Somatic mtDNA mutations accumulate in individual cells during normal human aging, leading to cellular bio-energetic defects of oxidative phosphorylation 2,4. Transgenic mice with a defective mtDNA polymerase (pol γ) accumulate secondary mtDNA mutations and a prematurely aged phenotype 3, but it is still not clear whether the mtDNA mutations are a cause or a consequence of aging in humans. Accelerated senescence has recently been described in humans with successfully treated HIV infection 1. These patients become frail at an early age, decline physiologically 5,6, and acquire age-associated degenerative disorders affecting the cardiovascular system and the brain leading to dementia 7,8. Several NRTIs used in the treatment of HIV inhibit the function of pol γ 9, raising the possibility that drug treatment contributes to the accelerated aging phenotype via mtDNA damage. NRTIs are well known to cause an acute, temporary and reversible reduction in the amount of mtDNA (mtDNA depletion), and one previous study detected mtDNA deletions in patients being actively treated with NRTIs 10-12. However, no previous studies have looked at the possibility of irreversible long-term effects of the drugs on mtDNA mutations after NRTI treatment has ceased.

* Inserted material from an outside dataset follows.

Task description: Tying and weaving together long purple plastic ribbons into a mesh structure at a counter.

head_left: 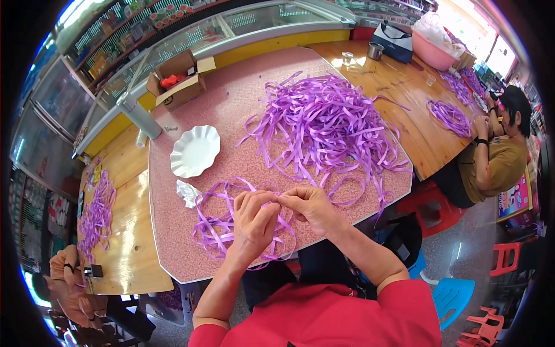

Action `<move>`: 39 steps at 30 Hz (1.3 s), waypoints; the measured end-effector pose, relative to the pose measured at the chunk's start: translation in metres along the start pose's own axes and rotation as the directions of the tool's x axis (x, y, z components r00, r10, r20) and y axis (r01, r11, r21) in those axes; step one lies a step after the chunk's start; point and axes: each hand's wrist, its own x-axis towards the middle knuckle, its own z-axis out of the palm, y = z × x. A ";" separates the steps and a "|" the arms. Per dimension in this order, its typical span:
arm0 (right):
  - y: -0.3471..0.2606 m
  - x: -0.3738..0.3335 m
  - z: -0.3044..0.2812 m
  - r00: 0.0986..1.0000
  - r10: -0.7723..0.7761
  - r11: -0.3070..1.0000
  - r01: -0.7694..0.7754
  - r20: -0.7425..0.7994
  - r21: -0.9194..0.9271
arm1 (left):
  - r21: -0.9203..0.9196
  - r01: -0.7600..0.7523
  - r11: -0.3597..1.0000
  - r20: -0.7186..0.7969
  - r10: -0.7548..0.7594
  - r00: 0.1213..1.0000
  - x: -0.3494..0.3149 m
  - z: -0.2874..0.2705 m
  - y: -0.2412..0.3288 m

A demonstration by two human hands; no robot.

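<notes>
A thin purple ribbon strip (pixel 277 199) is pinched between the fingertips of the left hand (pixel 252 222) and the right hand (pixel 312 206), near the front edge of the pink table. Under the left hand lies a small bundle of looped purple ribbons (pixel 222 228), lying flat. Farther away, to the right, a big loose heap of purple ribbons (pixel 324 124) is spread in a tangle.

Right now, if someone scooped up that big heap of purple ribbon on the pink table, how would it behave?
The ribbon heap would probably flop and droop, since its strips curl loosely. It looks light for its bulk, being thin and flat. Strands seem tangled, so some would likely trail or drag off the pink table.
</notes>
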 end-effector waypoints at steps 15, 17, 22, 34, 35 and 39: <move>0.011 0.007 0.003 0.665 -0.719 0.558 0.725 0.201 -0.405 | -0.772 0.440 -0.459 0.635 -0.524 0.567 -0.019 0.016 -0.007; -0.003 0.006 0.000 0.522 -0.755 0.268 0.798 0.397 -0.540 | -0.728 0.444 -0.523 0.684 -0.512 0.519 -0.022 0.016 -0.013; -0.003 0.006 -0.008 0.485 -0.769 0.138 0.762 0.416 -0.633 | -0.765 0.404 -0.501 0.643 -0.609 0.464 -0.016 0.015 -0.004; -0.005 0.005 -0.001 0.637 -0.708 0.377 0.707 0.306 -0.599 | -0.791 0.515 0.330 0.154 -0.707 0.690 -0.023 0.021 0.009; -0.006 0.003 0.001 0.671 -0.688 0.427 0.682 0.276 -0.594 | -0.726 0.543 0.422 0.134 -0.687 0.714 -0.024 0.022 0.007; -0.003 0.000 0.005 0.710 -0.684 0.461 0.598 0.167 -0.655 | -0.582 0.519 0.626 0.084 -0.589 0.804 -0.021 0.024 0.007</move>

We studied skeletal muscle from 33 HIV-infected adults, all aged 50 years or under, stratified by lifetime exposure to NRTIs previously shown to affect pol γ in vitro 9 (see Methods and Supplementary Table 1); and 10 HIV-uninfected healthy controls (HIV−) of comparable age. We initially looked for a defect of mitochondrial oxidative phosphorylation within individual cells using cytochrome c oxidase / succinate dehydrogenase (COX-SDH) histochemistry. Cellular COX defects would not be expected in this younger subject group (<0.5%) 4.The frequency of COX-deficient muscle fibers in HIV-infected non-treated (treatment-naïve, HIV+/NRTI−) subjects (n=12) was indistinguishable from that observed in HIV− controls, with the majority having no COX-deficient fibers. By contrast, NRTI-exposed (HIV+/NRTI+) subjects (n=21) had an increased frequency of COX deficient muscle fibers (maximum 9.8%, p=0.047), reaching or exceeding levels expected in healthy elderly individuals 4 (Figure 1). The severity of COX defect was strongly predicted by cumulative lifetime NRTI exposure, rather than therapy at the time of study, implicating a persistent and cumulative mitochondrial defect (r2=87%, p<0.001; Supplementary Figure 1).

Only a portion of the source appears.